**Work instruction:** Scan the material below for the string "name". Report every line that has it.

**Stored data:**
=== Section Start ===

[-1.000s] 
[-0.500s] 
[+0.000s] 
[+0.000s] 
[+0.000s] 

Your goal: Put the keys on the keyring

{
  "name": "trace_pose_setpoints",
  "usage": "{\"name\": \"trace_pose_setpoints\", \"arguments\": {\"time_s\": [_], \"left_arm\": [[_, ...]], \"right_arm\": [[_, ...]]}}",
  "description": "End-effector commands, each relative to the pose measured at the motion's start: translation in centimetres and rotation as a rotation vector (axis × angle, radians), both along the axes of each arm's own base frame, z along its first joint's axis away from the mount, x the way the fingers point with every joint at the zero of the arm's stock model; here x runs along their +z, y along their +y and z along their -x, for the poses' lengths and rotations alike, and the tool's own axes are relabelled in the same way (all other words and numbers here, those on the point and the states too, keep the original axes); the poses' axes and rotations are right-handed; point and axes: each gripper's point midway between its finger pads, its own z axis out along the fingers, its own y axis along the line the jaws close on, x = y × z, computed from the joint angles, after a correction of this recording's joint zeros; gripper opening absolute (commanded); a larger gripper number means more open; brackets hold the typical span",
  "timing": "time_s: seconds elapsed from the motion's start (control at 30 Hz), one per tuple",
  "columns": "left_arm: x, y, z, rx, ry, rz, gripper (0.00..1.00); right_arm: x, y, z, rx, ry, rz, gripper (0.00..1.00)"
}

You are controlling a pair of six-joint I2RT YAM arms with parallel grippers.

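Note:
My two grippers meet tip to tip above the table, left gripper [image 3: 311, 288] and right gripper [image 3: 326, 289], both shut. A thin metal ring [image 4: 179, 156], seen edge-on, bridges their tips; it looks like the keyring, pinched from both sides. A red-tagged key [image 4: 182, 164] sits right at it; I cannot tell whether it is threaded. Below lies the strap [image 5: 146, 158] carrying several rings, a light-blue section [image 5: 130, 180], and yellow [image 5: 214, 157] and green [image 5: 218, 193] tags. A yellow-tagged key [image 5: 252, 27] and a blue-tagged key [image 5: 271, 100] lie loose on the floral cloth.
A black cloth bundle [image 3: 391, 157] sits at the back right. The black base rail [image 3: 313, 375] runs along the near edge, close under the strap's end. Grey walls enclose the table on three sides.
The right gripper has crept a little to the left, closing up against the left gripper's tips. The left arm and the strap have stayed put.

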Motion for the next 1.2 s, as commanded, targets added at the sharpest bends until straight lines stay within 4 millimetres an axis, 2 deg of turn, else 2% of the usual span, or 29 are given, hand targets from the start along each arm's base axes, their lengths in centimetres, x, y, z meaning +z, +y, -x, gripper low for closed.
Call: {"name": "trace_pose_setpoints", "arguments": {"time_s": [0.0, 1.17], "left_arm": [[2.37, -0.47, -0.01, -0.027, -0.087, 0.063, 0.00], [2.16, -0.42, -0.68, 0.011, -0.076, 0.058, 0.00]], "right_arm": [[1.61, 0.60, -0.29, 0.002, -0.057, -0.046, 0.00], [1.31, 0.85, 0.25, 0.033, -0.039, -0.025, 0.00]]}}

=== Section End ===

**Output for this task:**
  "name": "trace_pose_setpoints",
  "usage": "{\"name\": \"trace_pose_setpoints\", \"arguments\": {\"time_s\": [_], \"left_arm\": [[_, ...]], \"right_arm\": [[_, ...]]}}",
Call: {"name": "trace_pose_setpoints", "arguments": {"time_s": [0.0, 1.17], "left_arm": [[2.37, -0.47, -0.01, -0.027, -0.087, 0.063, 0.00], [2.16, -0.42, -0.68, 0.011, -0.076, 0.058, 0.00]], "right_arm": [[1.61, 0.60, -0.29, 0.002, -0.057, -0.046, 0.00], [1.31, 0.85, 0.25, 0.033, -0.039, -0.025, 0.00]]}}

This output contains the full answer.